Tolias Andreas S, Ecker Alexander S, Siapas Athanassios G, Hoenselaar Andreas, Keliris Georgios A, Logothetis Nikos K
Max Planck Institute for Biological Cybernetics, Tübingen, Germany.
J Neurophysiol. 2007 Dec;98(6):3780-90. doi: 10.1152/jn.00260.2007. Epub 2007 Oct 17.

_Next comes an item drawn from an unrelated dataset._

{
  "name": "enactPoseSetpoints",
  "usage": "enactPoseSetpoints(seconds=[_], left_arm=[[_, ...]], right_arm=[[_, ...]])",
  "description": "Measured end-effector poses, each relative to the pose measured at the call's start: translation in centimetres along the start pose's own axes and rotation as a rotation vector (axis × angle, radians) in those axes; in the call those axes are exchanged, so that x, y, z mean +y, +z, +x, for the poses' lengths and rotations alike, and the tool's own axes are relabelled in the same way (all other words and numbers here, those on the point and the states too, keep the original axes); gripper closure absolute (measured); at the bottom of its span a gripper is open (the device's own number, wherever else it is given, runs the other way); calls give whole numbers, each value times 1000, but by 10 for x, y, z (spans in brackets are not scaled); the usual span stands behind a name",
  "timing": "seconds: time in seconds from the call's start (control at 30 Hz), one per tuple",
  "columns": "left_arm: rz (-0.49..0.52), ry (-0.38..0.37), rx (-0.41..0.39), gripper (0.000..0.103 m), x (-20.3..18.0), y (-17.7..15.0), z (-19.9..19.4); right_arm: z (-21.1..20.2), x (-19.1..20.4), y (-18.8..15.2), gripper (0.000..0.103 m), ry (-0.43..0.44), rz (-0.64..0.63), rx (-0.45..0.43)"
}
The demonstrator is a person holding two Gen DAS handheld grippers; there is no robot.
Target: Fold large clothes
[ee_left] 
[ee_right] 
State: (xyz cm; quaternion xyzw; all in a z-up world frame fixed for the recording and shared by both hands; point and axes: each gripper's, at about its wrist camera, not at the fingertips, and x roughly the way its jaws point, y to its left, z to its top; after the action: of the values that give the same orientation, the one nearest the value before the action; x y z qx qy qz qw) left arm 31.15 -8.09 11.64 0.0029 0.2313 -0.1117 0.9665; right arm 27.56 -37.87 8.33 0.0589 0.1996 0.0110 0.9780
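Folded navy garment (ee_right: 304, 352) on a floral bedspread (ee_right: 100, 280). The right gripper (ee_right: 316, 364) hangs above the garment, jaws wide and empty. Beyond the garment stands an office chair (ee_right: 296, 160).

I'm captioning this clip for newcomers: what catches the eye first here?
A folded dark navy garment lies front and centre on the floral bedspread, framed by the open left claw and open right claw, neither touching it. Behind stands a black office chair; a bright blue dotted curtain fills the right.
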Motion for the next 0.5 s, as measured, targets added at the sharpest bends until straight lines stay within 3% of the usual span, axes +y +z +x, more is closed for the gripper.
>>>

Understanding the mechanisms of learning requires characterizing how the response properties of individual neurons and interactions across populations of neurons change over time. To study learning in vivo, we need the ability to track an electrophysiological signature that uniquely identifies each recorded neuron for extended periods of time. We have identified such an extracellular signature using a statistical framework that allows quantification of the accuracy by which stable neurons can be identified across successive recording sessions. Our statistical framework uses spike waveform information recorded on a tetrode's four channels to define a measure of similarity between neurons recorded across time. We use this framework to quantitatively demonstrate for the first time the ability to record from the same neurons across multiple consecutive days and weeks. The chronic recording techniques and methods of analyses we report can be used to characterize the changes in brain circuits due to learning.
理解学习机制需要描述单个神经元的反应特性以及神经元群体间的相互作用是如何随时间变化的。为了在体内研究学习,我们需要具备跟踪电生理特征的能力,以便在较长时间内唯一地识别每个被记录的神经元。我们使用一个统计框架识别出了这样一种细胞外特征,该框架能够量化在连续记录过程中识别稳定神经元的准确性。我们的统计框架利用在四通道电极上记录的尖峰波形信息来定义不同时间记录的神经元之间的相似性度量。我们首次使用这个框架定量地证明了在连续多日和数周内从同一神经元进行记录的能力。我们所报告的慢性记录技术和分析方法可用于描述因学习导致的脑回路变化。